La déclaration d’Abraham au riche nous fait plutôt froid dans le dos : « tu as reçu le bonheur pendant ta vie, et Lazare, le malheur pendant la sienne. Maintenant, lui, il trouve ici la consolation, et toi, la souffrance. » Pas de miséricorde ! Et ça nous parait d’autant plus injuste que ce riche qu’on appelle souvent le mauvais riche, il semble se convertir dans l’au-delà. Mais rien n’y fait, il restera dans les souffrances éternelles. Oui, quand on entend ça, il y a vraiment de quoi flipper !
En fait, non, il n’y a pas de quoi flipper sauf si nous refusons de nous convertir, de reconnaître notre misère. Et c’est bien le cas de ce riche car sa conversion, elle n’est qu’apparente. Est-ce que, dans l’au-delà, vous l’avez entendu demander pardon pour sa conduite si égoïste ? Rien, pas un mot, pas l’ombre d’une demande de pardon adressée à Lazare ! Dans sa vie, comme tous les riches, il avait l’habitude de commander et tout le monde lui obéissait …eh bien, il continue de commander dans l’au-delà et il veut se servir de Lazare comme un boy qui pourrait adoucir ses souffrances. Rien, dans cette attitude ne laisse voir la moindre prise de conscience qui pourrait témoigner d’un début de conversion. On n’entend pas le moindre regret pour sa mauvaise attitude et les souffrances infligées à Lazare à cause de son égoïsme. Il n’y a pas, non plus, la moindre expression d’une lucidité qui lui ferait dire qu’il a été lamentable et qu’il est vraiment misérable. Quel dommage que cet endurcissement dans le péché !
Ce riche, il entre donc dans la catégorie des hommes mauvais, de ceux qui se détournent du Seigneur et dont Jérémie faisait une description bien négative dans la 1° lecture. Et nous voyons bien que ce que Jérémie annonçait se vérifie, ce riche, il est pris dans un cercle vicieux, une spirale tellement infernale qu’elle le conduit en enfer, le mot spirale infernale n’aura jamais aussi bien mérité son nom ! Il y a vraiment une conséquence logique à nos actes, qu’on résume habituellement par ce dicton : qui sème le vent récolte la tempête !

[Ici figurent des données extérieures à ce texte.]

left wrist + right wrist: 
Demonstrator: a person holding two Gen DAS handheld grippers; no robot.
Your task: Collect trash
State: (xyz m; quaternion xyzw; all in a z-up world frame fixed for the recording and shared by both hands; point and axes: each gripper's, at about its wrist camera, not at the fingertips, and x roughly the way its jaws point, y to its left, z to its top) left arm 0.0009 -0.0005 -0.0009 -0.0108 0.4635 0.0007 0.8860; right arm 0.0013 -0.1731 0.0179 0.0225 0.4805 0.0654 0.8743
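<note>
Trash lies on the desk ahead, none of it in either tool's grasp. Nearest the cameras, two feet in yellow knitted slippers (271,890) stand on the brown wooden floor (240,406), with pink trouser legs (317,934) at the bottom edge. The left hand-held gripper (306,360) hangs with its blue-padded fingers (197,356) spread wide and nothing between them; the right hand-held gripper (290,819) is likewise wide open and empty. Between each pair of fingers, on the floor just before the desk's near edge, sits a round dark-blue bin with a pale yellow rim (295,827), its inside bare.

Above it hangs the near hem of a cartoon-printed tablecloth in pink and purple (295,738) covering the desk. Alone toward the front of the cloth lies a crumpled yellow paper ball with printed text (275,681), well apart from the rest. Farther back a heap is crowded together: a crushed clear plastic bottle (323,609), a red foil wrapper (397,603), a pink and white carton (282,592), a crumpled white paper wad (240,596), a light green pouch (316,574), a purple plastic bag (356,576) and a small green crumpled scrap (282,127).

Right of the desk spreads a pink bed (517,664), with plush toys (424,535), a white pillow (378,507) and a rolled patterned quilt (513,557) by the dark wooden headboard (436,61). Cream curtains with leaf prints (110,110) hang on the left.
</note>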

Pourtant cette logique infernale aurait pu être brisée, il aurait suffi à cet homme riche de se reconnaître misérable pour bénéficier de la miséricorde. La miséricorde ne peut venir que là où la misère est reconnue. Miséricorde et misère s’emboite si bien ! C’est ce qu’a fait le bon larron au calvaire et c’est ainsi qu’il s’est retrouvé comme le 1° accueilli en paradis, bénéficiant des fruits du sacrifice de Jésus sur la croix. C’est ce qu’avait fait, en son temps, Marie-Madeleine. Le pape Benoit XVI l’avait affirmé avec force dans son encyclique « Deus caritas est » et François ne cesse de le répéter : la miséricorde est le nom de Dieu. Voilà pourquoi il est inutile de flipper ! Flipper, c’est même contraire à la foi, en effet, le contraire de la foi n’est pas le doute mais la peur car la foi est fondamentalement confiance. Et la peur vient quand on a une idée déformée de Dieu.
Mais alors, me direz-vous, faisons comme le bon larron : profitons de la vie et il sera bien temps de faire appel à la miséricorde quand nous serons en situation de danger de mort, ainsi nous serons sauvés ! Comment pourrions-nous agir ainsi sous le regard du Dieu d’amour infini, ce serait grave puisque ça reviendrait à se moquer de Lui. Mais surtout, raisonner ainsi, c’est ignorer que faire du bien, être bon, c’est tellement bienfaisant. Et nous avons tous fait cette expérience que nous étions les premiers bénéficiaires du bien que nous faisons aux autres puisque ce bien nous rend aussi fécond qu’un arbre planté près des eaux.